TASK DIRECTIONS ▸
The listing below holds a line with "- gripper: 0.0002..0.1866" and a later line with "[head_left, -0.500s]". Write out those two lines and every line between them, exactly, and nothing else.

INFORMATION SHOWN ▸

● ● ● ●

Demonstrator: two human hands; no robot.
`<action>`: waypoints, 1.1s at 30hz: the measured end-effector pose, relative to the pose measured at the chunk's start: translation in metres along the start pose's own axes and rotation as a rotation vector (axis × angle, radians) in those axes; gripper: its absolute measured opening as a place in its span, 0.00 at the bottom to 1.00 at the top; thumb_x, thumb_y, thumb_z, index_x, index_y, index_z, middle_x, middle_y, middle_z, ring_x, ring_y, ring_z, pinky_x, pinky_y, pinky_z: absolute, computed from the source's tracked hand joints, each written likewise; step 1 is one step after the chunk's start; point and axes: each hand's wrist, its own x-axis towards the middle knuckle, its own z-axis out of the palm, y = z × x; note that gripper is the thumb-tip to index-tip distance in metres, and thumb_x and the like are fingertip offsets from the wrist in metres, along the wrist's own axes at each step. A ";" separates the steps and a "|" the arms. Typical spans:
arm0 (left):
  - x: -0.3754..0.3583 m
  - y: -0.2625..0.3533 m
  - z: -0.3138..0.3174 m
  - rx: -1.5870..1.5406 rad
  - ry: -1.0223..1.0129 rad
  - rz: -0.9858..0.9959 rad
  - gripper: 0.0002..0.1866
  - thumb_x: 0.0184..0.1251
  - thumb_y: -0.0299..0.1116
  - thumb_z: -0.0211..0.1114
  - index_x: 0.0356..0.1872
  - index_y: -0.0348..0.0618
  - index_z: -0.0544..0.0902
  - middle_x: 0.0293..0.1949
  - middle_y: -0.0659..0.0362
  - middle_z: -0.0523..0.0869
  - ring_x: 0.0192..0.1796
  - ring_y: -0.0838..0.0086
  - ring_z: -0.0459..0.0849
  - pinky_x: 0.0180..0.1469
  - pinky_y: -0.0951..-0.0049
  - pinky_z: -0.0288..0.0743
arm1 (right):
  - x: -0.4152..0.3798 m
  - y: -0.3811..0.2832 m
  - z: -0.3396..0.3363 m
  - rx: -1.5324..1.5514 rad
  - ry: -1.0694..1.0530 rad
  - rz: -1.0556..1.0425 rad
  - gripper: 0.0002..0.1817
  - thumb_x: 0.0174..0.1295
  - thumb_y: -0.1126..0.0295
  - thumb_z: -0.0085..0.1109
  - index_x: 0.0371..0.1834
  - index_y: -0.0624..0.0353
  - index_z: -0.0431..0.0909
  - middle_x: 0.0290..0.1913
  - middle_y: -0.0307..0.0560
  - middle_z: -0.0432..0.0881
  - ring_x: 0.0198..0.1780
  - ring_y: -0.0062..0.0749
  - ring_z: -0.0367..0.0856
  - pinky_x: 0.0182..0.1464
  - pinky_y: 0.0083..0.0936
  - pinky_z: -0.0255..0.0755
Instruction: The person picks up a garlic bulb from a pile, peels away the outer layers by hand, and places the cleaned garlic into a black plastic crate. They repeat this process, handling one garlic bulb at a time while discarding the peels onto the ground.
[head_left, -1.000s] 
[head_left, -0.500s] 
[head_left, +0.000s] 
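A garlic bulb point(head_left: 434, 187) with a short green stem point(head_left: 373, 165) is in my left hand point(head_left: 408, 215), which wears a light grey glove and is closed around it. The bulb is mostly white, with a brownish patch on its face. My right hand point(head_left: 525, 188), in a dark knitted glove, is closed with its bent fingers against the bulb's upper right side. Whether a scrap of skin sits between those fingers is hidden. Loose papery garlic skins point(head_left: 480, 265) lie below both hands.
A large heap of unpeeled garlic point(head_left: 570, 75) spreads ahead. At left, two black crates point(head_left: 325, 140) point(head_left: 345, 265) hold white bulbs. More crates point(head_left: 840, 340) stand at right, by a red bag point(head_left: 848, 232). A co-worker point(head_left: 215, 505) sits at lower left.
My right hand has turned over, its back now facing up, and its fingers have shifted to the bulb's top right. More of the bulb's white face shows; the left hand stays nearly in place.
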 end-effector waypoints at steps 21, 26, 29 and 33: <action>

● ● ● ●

SOLUTION TO THE PROBLEM ▸
  - gripper: 0.0002..0.1866
  - thumb_x: 0.0184..0.1251
  - thumb_y: -0.0299..0.1116
  - thumb_z: -0.0211..0.1114
  - index_x: 0.0356..0.1872
  - index_y: -0.0348..0.0618
  - index_z: -0.0544..0.0902
  - middle_x: 0.0293..0.1949
  - middle_y: -0.0659..0.0362
  - middle_z: -0.0523..0.0869
  - ring_x: 0.0192..0.1796
  - ring_y: -0.0838..0.0086
  - ring_z: -0.0459..0.0849
  - pinky_x: 0.0180..0.1469
  - pinky_y: -0.0951..-0.0049
  - pinky_z: -0.0288..0.0743
arm1 (right):
  - x: -0.4152..0.3798 m
  - y: -0.3811..0.2832 m
  - z: -0.3396..0.3363 m
  - rx: -1.5324..1.5514 rad
  - ry: -1.0694..1.0530 rad
  - rz: -1.0556..1.0425 rad
  - gripper: 0.0002..0.1817
  - thumb_x: 0.0174..0.1295
  - thumb_y: -0.1126..0.0295
  - thumb_z: -0.0085..0.1109
  - index_x: 0.0371..0.1834
  - index_y: -0.0624..0.0353
  - index_z: -0.0431..0.0909
  - middle_x: 0.0290..0.1913
  - middle_y: -0.0307..0.0560
  - middle_z: -0.0432..0.0881
  - ring_x: 0.0198..0.1780
  - ring_y: -0.0062..0.0749
  - ring_z: -0.0367..0.0856
  - pinky_x: 0.0182..0.1464
  - pinky_y: 0.0083..0.0936
  - pinky_z: -0.0255..0.0755
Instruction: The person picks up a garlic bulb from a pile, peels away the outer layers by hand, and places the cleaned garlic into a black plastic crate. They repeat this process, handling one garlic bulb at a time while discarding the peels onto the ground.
[head_left, -1.000s] 
[head_left, -0.500s] 

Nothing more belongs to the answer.